It could start doing the work, but it behaved more like a long interactive session than a stable workflow. As soon as the task became long-running, and as soon as it had to keep real backlog state moving forward, things got shaky.

When I looked back at it later, the problem was not mysterious at all.

I had forced three different responsibilities into the same executor:

looking at the image and understanding it
calling tools and reading or writing data
managing progress, retries, and stop conditions

As long as those three layers stayed mixed together, the system was always going to be fragile.

Taking the Loop Back

The change that actually mattered can be summarized in one sentence:

The workflow owns orchestration. Codex owns cognition.

Everything else I changed came out of that line.

In practice, it meant this:

the outer loop is controlled by deterministic code
the model only handles one minimal work unit at a time
rule checks live in code
state transitions also live in code

After that, I stopped asking Codex to decide what should run next. I stopped asking it to hold global state. I stopped expecting it to push the whole backlog from start to finish on its own.

I only wanted it to answer one question that it is actually good at:

“What am I seeing here?”

Once that boundary became clear, the system became much calmer.

The Structure I Kept

What I kept in the end was not a “big agent.”
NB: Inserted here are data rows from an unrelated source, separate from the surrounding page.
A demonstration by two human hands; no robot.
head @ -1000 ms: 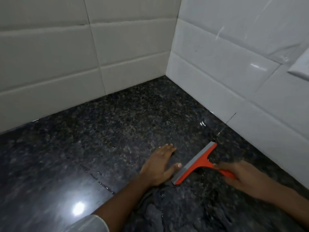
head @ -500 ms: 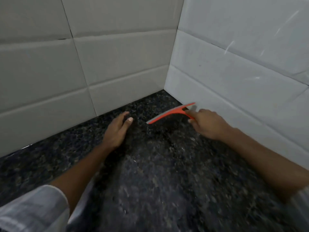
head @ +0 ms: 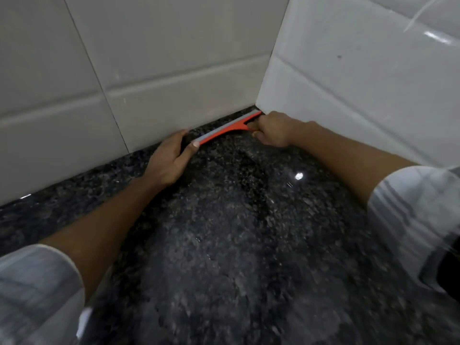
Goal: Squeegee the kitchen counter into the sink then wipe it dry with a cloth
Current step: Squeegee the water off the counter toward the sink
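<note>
An orange squeegee (head: 225, 129) with a grey blade lies along the foot of the back wall, reaching into the corner of the dark speckled granite counter (head: 229, 232). My right hand (head: 273, 131) is closed around its handle, close to the right wall. My left hand (head: 170, 158) rests on the counter at the blade's left end, fingers against the wall tile and thumb tip touching the blade end. No sink and no cloth are in view.
White tiled walls (head: 174, 66) meet at a corner (head: 258, 108) and bound the counter at the back and right. The counter surface is glossy, with a light reflection (head: 298, 176).
Both hands moved away from me toward the back wall. The squeegee went from mid-counter into the corner, and its blade now lies against the foot of the back wall.
</note>
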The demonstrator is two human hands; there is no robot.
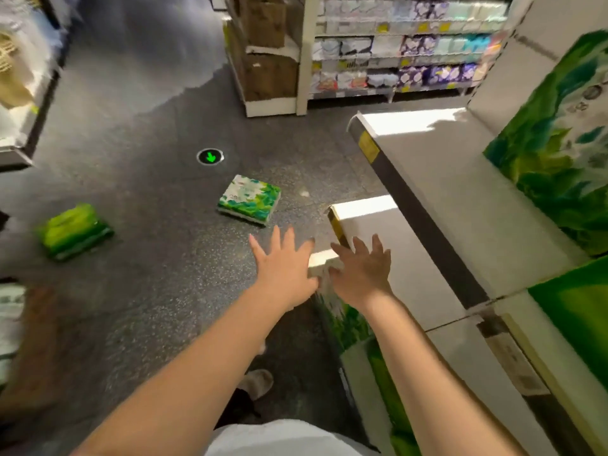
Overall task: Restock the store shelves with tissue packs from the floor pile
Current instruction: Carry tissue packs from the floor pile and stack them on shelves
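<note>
Head view: left hand [285,264] and right hand [363,270] are reaching, fingers spread wide, empty. Ahead, tissue pack [249,199] is lying flat, probably light, soft; grip opposite edges.

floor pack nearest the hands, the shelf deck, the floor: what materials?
Tissue pack: looks like glossy printed plastic film over soft paper; white layers show at its edge.
Shelf deck: probably painted metal, smooth off-white, hard glare patch.
Floor: dark speckled hard surface, stone-like or vinyl; cannot tell which.
</note>
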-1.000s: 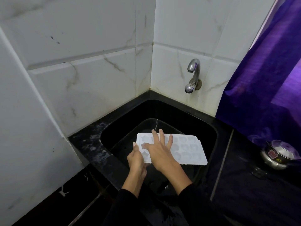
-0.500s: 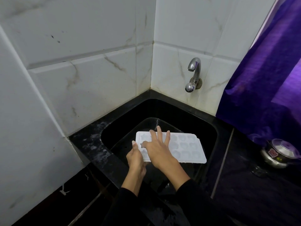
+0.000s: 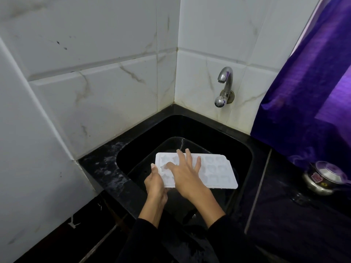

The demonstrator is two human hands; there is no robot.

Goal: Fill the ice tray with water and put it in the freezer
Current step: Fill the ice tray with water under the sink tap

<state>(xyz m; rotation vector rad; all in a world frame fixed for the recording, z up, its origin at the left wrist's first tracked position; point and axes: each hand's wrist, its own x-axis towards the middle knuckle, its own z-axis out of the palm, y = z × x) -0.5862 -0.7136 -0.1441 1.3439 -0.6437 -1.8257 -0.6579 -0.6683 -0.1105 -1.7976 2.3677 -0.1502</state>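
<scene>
Ice tray (image 3: 214, 172), head view only: white plastic, rectangular w/ rounded corners, shallow moulded cavities, some star-shaped at the near-left end. Held roughly level over the black sink (image 3: 245, 149), well below and forward of the tap (image 3: 224, 86); prob. kept over the basin so any spill lands there. Left hand (image 3: 154, 184) grips tray's near-left corner, thumb up on the rim, fingers curled under, so it carries the weight. Right hand (image 3: 185, 173) lies flat on top, fingers straight and spread across the cavities, holding nothing; looks like steadying or rubbing the moulds. No water stream visible from tap; can't tell if cavities hold water. Sink glossy, counter (image 3: 102, 168) dark w/ pale wet-looking patches. Walls marbled white tile. Steel lidded pot (image 3: 322, 179) at right, purple curtain (image 3: 307, 92) above it.
</scene>
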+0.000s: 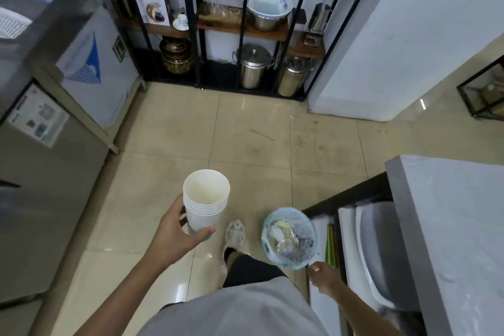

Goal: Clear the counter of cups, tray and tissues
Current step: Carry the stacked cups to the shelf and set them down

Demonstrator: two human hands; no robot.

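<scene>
My left hand [174, 237] grips a stack of several nested white paper cups [205, 203], held upright over the tiled floor. A small waste bin [289, 237] lined with a light blue bag stands on the floor to the right, filled with crumpled tissues and clear wrappers. My right hand [323, 277] is at the bin's near rim, fingers closed on the edge of the bag. The grey counter [452, 226] juts in at the right edge.
A steel fridge unit [54, 123] lines the left side. A black-framed shelf [231, 27] with bowls, glasses and steel pots stands ahead. My foot in a clear sandal [234, 234] is between cups and bin. White trays [376, 248] sit under the counter.
</scene>
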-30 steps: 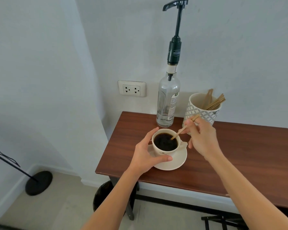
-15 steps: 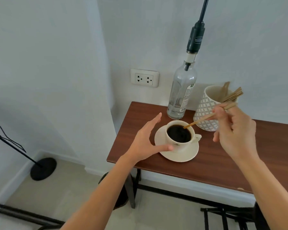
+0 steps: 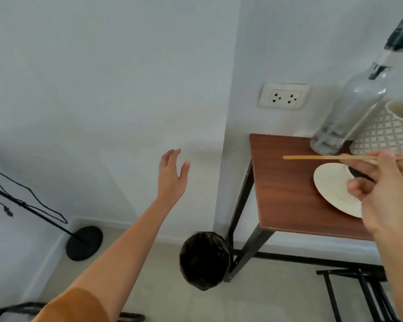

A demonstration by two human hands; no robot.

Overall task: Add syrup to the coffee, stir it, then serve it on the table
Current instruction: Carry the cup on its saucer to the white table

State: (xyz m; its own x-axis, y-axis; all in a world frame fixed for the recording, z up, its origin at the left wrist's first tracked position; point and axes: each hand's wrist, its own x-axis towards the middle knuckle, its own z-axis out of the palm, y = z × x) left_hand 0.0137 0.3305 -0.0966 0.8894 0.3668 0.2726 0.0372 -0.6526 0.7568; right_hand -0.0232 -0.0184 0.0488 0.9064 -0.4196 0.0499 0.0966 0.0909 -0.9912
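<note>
My right hand (image 3: pixel 382 196) grips a thin wooden stir stick (image 3: pixel 312 157), held level above the brown table (image 3: pixel 284 189) with its tip pointing left. Behind that hand lies the white saucer (image 3: pixel 330 187); the coffee cup is almost wholly hidden, only a dark sliver showing by my fingers. The clear syrup bottle (image 3: pixel 349 108) with its black pump stands at the table's back, touching a white patterned holder (image 3: pixel 386 131) of sticks. My left hand (image 3: pixel 172 175) hovers open to the left of the table, over the floor, holding nothing.
A black bin (image 3: pixel 205 260) sits on the floor by the table's black front-left leg. A black stand with a round base (image 3: pixel 84 242) and cables is at the far left. A wall socket (image 3: pixel 284 96) is above the table. Black frame bars (image 3: pixel 358 287) lie lower right.
The stick has come out of the cup and now lies level in my right hand. My left hand has left the cup and swung left, off the table. The view has turned left.
</note>
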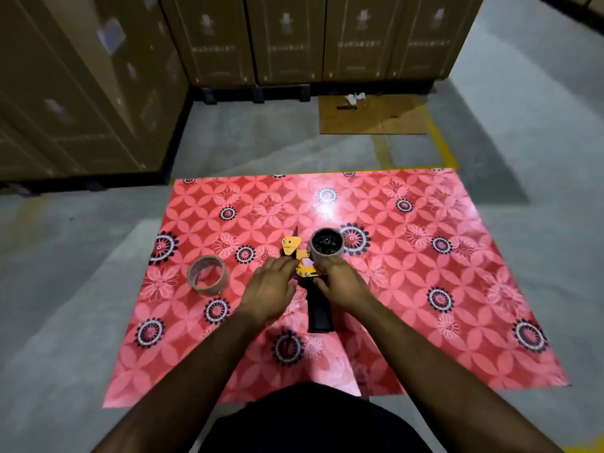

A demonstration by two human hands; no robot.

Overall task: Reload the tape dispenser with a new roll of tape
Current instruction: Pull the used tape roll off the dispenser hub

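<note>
**Two hands on one dispenser, one roll lying apart**

One dispenser [309, 273] lay on one red flowered sheet [408, 289] spread over the grey floor [81, 289], and both hands were on it. The left hand [268, 289] came in from the left, its fingers [282, 264] curled and resting against the yellow frame; how firmly they gripped could not be told. The right hand [341, 284] came in from the right, its fingers [328, 264] bent down over the yellow part just below the hub, touching it; whether they pinched anything could not be told either. Between the two sets of fingers sat the yellow body with a pinkish patch. Just beyond the fingertips stood one dark round hub [327, 245] wearing a brownish ring, its open face turned upward. Beyond the left fingertips a yellow plate [291, 246] stuck out with a dark blade tip past it. Behind the fingers, toward the wrists, one black handle [320, 313] ran back between the forearms.

One roll [207, 275] of clear-brown tape lay flat on the sheet to the left of the left fingers, near but apart from them, touched by neither hand.

Far beyond the fingers stood a row of brown boxes [294, 40], and one flat piece of cardboard [372, 114] lay on the floor
</note>
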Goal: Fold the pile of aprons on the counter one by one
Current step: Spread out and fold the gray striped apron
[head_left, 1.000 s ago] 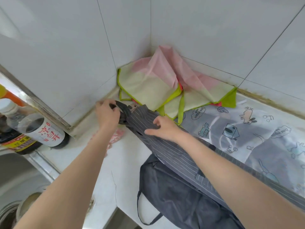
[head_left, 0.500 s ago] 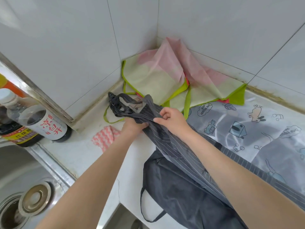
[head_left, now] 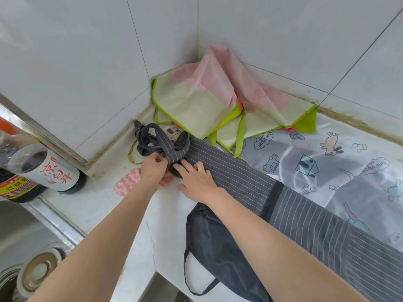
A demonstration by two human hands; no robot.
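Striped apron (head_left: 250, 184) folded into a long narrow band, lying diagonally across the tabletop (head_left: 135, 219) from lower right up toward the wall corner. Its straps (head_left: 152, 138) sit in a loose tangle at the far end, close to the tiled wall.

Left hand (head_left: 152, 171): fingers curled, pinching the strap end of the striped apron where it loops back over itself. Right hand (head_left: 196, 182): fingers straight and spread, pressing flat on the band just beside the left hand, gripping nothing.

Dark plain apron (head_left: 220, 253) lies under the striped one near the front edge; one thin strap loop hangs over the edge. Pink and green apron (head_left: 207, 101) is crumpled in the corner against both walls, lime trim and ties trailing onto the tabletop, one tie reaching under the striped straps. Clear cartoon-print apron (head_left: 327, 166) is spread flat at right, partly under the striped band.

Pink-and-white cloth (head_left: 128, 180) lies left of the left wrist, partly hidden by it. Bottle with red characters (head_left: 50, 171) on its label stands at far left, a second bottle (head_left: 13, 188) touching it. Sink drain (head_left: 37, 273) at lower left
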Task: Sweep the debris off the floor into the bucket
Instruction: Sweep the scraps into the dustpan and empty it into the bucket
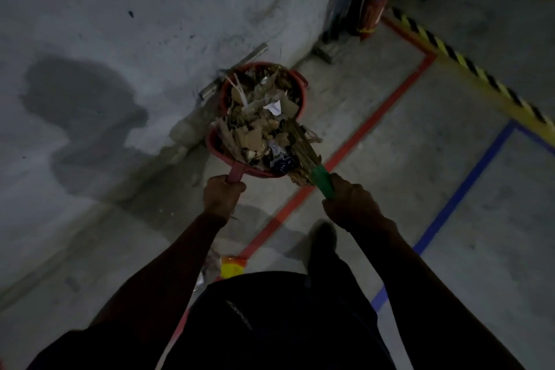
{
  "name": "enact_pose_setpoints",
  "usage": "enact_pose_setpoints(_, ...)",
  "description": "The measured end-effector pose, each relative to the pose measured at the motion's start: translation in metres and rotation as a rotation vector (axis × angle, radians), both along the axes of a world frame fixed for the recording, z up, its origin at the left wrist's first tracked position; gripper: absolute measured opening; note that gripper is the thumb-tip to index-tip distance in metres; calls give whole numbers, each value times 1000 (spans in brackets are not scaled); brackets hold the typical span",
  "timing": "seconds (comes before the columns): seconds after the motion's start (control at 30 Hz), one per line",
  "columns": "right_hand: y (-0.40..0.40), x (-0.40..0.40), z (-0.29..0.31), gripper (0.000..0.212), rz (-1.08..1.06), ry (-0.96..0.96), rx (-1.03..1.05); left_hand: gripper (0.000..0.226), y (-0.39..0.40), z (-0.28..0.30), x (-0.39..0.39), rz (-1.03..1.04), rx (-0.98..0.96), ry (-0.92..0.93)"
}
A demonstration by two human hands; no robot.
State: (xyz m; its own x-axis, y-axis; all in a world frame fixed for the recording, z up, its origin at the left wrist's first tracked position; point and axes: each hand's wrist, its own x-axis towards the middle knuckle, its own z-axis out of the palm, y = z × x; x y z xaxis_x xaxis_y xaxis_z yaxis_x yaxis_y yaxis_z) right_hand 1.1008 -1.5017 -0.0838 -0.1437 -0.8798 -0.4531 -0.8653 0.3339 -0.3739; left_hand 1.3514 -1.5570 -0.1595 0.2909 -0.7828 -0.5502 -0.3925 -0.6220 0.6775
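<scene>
A red bucket [302,90] stands by the wall, heaped with cardboard scraps and paper. A red dustpan [214,146] full of debris [255,135] is held against the bucket's near rim. My left hand [222,195] grips the dustpan's handle. My right hand [350,201] grips the green handle of a straw broom [303,147], whose bristles lie on the debris in the pan.
A grey wall [120,24] rises on the left. Red [354,135], blue [468,186] and yellow-black [468,66] tape lines cross the concrete floor. A red fire extinguisher [374,0] stands in the far corner. A yellow wrapper [231,267] lies by my feet.
</scene>
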Motion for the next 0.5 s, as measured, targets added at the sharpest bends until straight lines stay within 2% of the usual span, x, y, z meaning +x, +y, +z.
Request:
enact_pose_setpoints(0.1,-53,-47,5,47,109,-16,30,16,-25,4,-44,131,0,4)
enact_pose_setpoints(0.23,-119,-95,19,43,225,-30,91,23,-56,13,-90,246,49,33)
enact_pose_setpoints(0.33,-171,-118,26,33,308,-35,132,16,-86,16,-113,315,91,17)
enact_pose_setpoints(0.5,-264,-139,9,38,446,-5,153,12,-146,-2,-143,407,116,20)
It was a split-out file structure.

It looked roughly like this:

scripts/loop/
  README.md
  item_ai/
    README.md
    run_loop.sh
    single_item.prompt.md
    result.schema.json
    build_upsert_sql.mjs
    .logs/

The important part is not the directory shape itself. The important part is ownership:

run_loop.sh pushes the outer loop forward
single_item.prompt.md handles one work unit only
result.schema.json constrains the output shape
build_upsert_sql.mjs turns results into something actually writable

I still like this split a lot, because you can see where a problem lives. It is much easier than stuffing all the control into one prompt.

How I Broke It Down

Cut One: Push the Task Back Down to a Minimal Work Unit

Before, the task I gave Codex was:

“Run the whole chain.”

Later, the task became:

“Process one input and return one structured result.”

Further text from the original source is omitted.